Todo esto se considera apropiado y normal en gran parte de la población, mientras otros sufren pobreza, hambre y abandono. En la formación del estudiante lasaliano debe integrarse el desarrollo de su conciencia social desde la visión cristiana, un ejercicio de juicio crítico que le permita valorar la pertinencia de las propuestas políticas, sociales y económicas desde la perspectiva del bien común, mejorando su sensibilidad social y su búsqueda de justicia.
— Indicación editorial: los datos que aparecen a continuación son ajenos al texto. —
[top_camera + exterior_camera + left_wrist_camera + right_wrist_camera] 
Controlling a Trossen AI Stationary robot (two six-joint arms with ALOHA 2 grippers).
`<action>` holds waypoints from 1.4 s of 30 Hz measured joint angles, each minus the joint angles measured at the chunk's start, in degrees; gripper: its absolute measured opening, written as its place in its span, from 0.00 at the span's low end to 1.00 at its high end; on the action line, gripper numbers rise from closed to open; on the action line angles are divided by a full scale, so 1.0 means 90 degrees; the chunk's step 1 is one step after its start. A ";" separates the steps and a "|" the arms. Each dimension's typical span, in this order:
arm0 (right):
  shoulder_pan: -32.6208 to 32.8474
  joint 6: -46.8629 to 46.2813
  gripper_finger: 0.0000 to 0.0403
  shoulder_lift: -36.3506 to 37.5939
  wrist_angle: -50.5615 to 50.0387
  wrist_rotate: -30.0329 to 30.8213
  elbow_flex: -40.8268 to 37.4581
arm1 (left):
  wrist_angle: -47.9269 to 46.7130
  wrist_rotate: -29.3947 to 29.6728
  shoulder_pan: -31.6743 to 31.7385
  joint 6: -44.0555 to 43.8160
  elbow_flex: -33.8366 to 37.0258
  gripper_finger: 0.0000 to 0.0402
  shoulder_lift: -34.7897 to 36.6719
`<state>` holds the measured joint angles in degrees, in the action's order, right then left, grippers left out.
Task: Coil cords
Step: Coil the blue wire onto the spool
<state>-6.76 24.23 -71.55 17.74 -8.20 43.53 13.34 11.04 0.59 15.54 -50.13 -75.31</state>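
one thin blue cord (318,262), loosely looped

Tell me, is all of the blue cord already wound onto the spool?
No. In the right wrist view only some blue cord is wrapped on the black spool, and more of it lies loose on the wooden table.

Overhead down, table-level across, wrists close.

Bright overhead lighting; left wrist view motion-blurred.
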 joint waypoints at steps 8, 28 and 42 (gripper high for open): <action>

Algunos hechos duros de la realidad nos invitan a la desesperación, a un pesimismo resignado, a pensar que así son las cosas, que así somos los mexicanos, que no hay nada que hacer ante la posibilidad de un cambio en la situación. hacia la construcción de un mundo gobernado por la justicia y el amor, ante la posibilidad de una acción de los dirigentes basada en la honestidad y la preocupación auténtica por el pueblo, y en la participación activa y propositiva de un pueblo que, impulsado por su fe, , fe exacta y confiada, caminando juntos conforme a los planes y mandamientos de Dios.